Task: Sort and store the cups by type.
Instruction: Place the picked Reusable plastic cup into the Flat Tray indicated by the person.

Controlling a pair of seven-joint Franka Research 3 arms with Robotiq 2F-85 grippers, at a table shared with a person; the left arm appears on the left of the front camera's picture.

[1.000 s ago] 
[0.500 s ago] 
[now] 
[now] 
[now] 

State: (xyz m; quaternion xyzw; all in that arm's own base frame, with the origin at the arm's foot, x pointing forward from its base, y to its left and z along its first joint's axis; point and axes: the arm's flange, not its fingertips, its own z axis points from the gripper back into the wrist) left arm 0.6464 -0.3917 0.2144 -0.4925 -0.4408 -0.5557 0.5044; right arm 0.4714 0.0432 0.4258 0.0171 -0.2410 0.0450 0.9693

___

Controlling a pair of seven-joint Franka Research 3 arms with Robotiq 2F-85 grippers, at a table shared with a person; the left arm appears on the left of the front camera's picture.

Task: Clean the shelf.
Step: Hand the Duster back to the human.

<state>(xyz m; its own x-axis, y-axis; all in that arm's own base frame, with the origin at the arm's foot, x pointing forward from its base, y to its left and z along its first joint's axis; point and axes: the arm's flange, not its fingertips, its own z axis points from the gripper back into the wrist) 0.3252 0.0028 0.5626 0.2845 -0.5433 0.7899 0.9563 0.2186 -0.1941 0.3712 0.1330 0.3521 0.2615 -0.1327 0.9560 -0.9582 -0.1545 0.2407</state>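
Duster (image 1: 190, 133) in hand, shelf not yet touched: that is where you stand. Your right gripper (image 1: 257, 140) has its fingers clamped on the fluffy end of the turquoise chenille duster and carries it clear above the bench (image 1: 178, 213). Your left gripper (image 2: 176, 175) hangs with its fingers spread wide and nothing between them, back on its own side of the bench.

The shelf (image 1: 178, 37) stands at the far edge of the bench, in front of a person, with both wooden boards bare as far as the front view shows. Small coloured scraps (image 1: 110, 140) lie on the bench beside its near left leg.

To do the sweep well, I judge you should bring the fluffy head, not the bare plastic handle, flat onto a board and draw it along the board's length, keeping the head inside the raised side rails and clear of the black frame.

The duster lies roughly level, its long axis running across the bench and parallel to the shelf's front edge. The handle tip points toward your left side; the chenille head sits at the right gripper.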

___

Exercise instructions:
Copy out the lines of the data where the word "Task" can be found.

Answer box:
Task: Sort and store the cups by type.
Task: Clean the shelf.

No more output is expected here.